Dans ce contexte, on aurait pu imaginer de meilleurs résultats à la gauche du PS. Entre 2009 et 2014, EELV voit son score diminuer de moitié. Quitter le gouvernement en mars n’a pas suffi pour convaincre.
Et le Front de gauche ? Alors que l’on aurait pu attendre un bien meilleur résultat qu’en 2009, le score a été quasi égal à celui obtenu cinq ans auparavant. C’est une très grande déception.
Pourtant, il était possible d’espérer un score approchant celui obtenu lors de la présidentielle de 2012. Pourquoi un tel échec ?
Incontestablement, le FDG n’est pas apparu comme une alternative à gauche crédible et utile. Pire même, le FDG subit aussi, de manière atténuée, la sanction réservée à la gauche dans son ensemble. Sans doute plusieurs raisons à cela. Une est à chercher dans la dernière séquence électorale, celle des municipales, durant laquelle le FDG a brouillé son message politique avec la division de ses principales composantes sur la stratégie à suivre, listes autonomes ou avec le PS. Il aurait pourtant fallu incarner une véritable opposition de gauche face à un PS qui impose l’austérité.
La deuxième raison est peut-être plus profonde : le FDG n’a pas su relever le défi qui est le sien, celui de montrer que sa construction est synonyme de renouveau et de refondation d’une gauche de combat. Il a laissé s’étioler la dynamique liée à cette campagne. L’espoir suscité alors exigeait des réponses appropriées : faire du FDG un outil au service des hommes et des femmes qui avaient renoué avec la politique et qui manifestaient l’envie de le construire. Ce n’est pas ce qui s’est produit. Il n’y a pas eu de volonté politique au sein des organisations du FDG pour transformer ce cartel en véritable front social et politique. Or rompre avec les formes traditionnelles d’organisation de la « vieille gauche » discréditée et assimilée au système, à laquelle PCF et PG se rattachent par leur histoire, est essentiel.
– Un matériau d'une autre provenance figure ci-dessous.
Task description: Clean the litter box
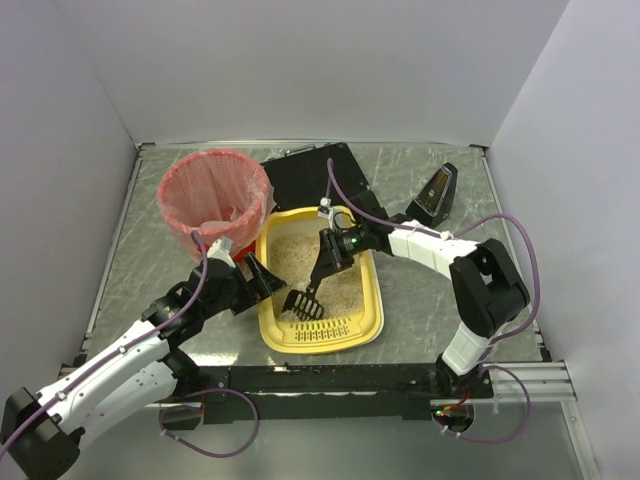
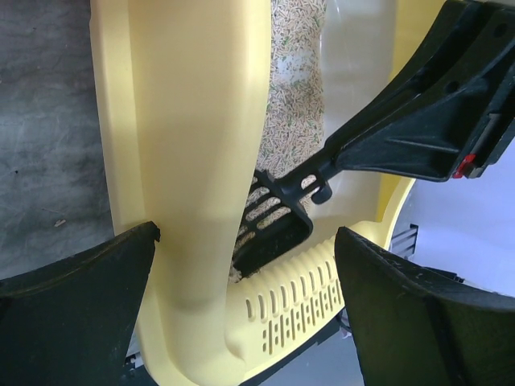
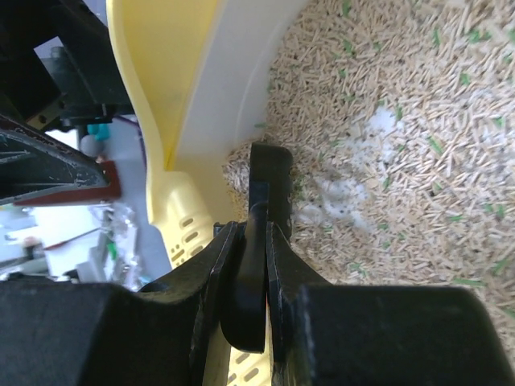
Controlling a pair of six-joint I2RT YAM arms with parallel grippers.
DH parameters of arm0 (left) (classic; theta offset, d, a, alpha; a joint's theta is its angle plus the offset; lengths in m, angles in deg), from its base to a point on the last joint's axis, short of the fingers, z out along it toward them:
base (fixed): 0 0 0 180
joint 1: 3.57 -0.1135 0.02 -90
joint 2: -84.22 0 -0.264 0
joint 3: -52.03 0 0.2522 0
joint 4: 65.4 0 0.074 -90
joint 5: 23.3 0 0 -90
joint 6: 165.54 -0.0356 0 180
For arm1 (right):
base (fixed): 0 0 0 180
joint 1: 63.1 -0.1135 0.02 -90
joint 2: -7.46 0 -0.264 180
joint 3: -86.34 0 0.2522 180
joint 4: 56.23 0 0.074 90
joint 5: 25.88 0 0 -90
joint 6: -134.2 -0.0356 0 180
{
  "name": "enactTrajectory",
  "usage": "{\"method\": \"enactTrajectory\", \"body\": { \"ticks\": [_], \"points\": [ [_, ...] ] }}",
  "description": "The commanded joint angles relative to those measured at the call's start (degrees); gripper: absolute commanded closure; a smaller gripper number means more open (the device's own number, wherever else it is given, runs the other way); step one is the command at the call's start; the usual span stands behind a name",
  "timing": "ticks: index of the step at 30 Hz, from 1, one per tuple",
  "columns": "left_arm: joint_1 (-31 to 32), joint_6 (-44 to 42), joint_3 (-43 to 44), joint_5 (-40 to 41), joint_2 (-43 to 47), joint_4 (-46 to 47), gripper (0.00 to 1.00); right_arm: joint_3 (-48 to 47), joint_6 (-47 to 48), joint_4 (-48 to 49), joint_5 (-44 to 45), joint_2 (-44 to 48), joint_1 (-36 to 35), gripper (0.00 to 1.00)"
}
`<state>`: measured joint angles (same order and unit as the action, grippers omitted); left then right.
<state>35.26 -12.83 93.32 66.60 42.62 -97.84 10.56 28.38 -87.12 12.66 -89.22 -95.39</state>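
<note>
The yellow litter box (image 1: 372,300) lies mid-table, holding beige litter (image 1: 300,255). My right gripper (image 1: 330,256) is shut on the handle of a black slotted scoop (image 1: 305,304), whose head rests in the litter near the box's slotted near end. In the right wrist view the handle (image 3: 251,273) sits clamped between the fingers, with a whitish clump (image 3: 338,195) in the litter beside the scoop head (image 3: 269,181). My left gripper (image 1: 262,280) is open at the box's left rim. In the left wrist view its jaws stand wide on either side of the yellow rim (image 2: 193,121), with the scoop (image 2: 273,217) beyond.
A round bin with a pink liner (image 1: 213,195) stands left of the box, behind my left gripper. A flat black case (image 1: 315,172) lies behind the box. A black wedge-shaped object (image 1: 435,192) sits at the back right. White walls close in the table.
</note>
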Motion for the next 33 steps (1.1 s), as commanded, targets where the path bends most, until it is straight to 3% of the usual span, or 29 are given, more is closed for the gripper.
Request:
{"method": "enactTrajectory", "body": {
  "ticks": [1,11,33],
  "points": [
    [0.98,1.62,-0.19,-0.43,-0.05,4.09,0.03,2.42,-7.38,7.00,-7.24,0.61,-1.72,1.00],
    [1.86,1.62,0.51,-0.08,-0.58,3.74,0.03,6.30,-18.37,18.79,-8.05,2.55,-1.72,1.00],
    [2.57,1.71,1.30,2.12,1.53,-1.44,0.03,6.39,-23.04,17.31,3.03,6.51,4.70,1.00]
  ]
}}
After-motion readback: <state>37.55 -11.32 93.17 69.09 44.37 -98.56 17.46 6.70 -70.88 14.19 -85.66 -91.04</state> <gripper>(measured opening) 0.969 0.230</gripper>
Pour autant, rien n’est perdu. Face aux enjeux aujourd’hui, les responsabilités du FDG n’ont jamais été aussi grandes : d’abord rassembler le FDG, l’ancrer à la base, dépasser ses limites de cartel. Puis, ensemble le dépasser tel qu’il est aujourd’hui en s’adressant à ceux et celles qui refusent l’austérité, ne se retrouvant plus dans la politique du gouvernement, chez les socialistes et les écologistes notamment. Dans la continuité du 12 avril, il s’agit de proposer à toutes les forces critiques, du NPA à Nouvelle Donne, aux listes féministes jusqu’à la gauche du PS et d’EELV, aux forces syndicales, aux organisations du mouvement social, la constitution d’un front commun anti-austérité. Au-delà, il faut faire preuve d’audace et oser porter un projet de société émancipateur qui s’affirme clairement comme alternative au système capitaliste et productiviste. C’est à cela qu’il faut d’urgence s’atteler.